Inventory - Cached Mode in Outlook 2010

During a migration project to Exchange (from Lotus Notes), we installed Outlook using Online mode (because cached mode killed some of the WAN links as an entire mailbox was downloaded).  This was good in the short term but now a lot of users still have it enabled.

I would like to try and inventory the clients using SCCM to see if Outlook is running in cached mode or not. I have seen this article but the regkeys are not present on my PC so the script doesn't work: http://learn-powershell.net/2012/08/03/finding-the-cachedmode-setting-in-outlook-2010-using-powershell/, there were other articles saying the same kind of thing but none of them returned an accurate result.

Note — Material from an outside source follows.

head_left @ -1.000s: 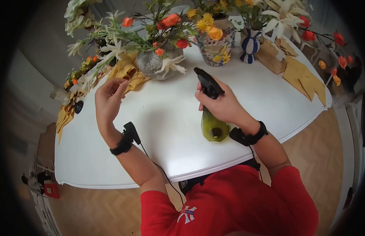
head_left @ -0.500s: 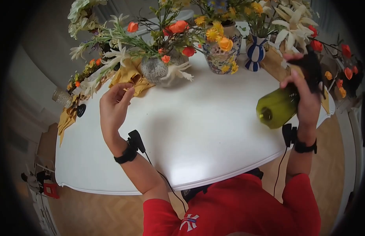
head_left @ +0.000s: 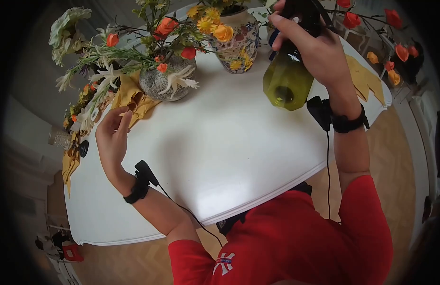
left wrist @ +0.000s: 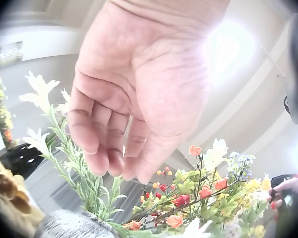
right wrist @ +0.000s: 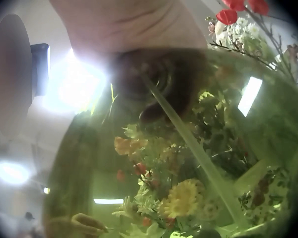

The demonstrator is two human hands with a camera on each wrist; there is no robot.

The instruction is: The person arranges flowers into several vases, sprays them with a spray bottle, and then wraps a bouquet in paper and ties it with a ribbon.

I've tried to use Sysinternals tools to try and monitor which regkeys it uses when setting up a profile but as you can imagine there's a lot and trying to find the exact one is a pain.

Any ideas or pointers (preferably tested/verified) would be greatly appreciated.

July 24th, 2015 9:58am

Read here :

https://social.technet.microsoft.com/Forums/exchange/en-US/c8b06311-3036-4d51-a028-3ee58ac536fd/outlook-2010-cached-mode-registry-entry

All is explain here in detail and the reason why you can`t find your key.

But honestly i don't think this is something SCCM should be doing. This will have to run in the users context for sure. Would it be possible to do something with GPO either run the script or just set the value you want ?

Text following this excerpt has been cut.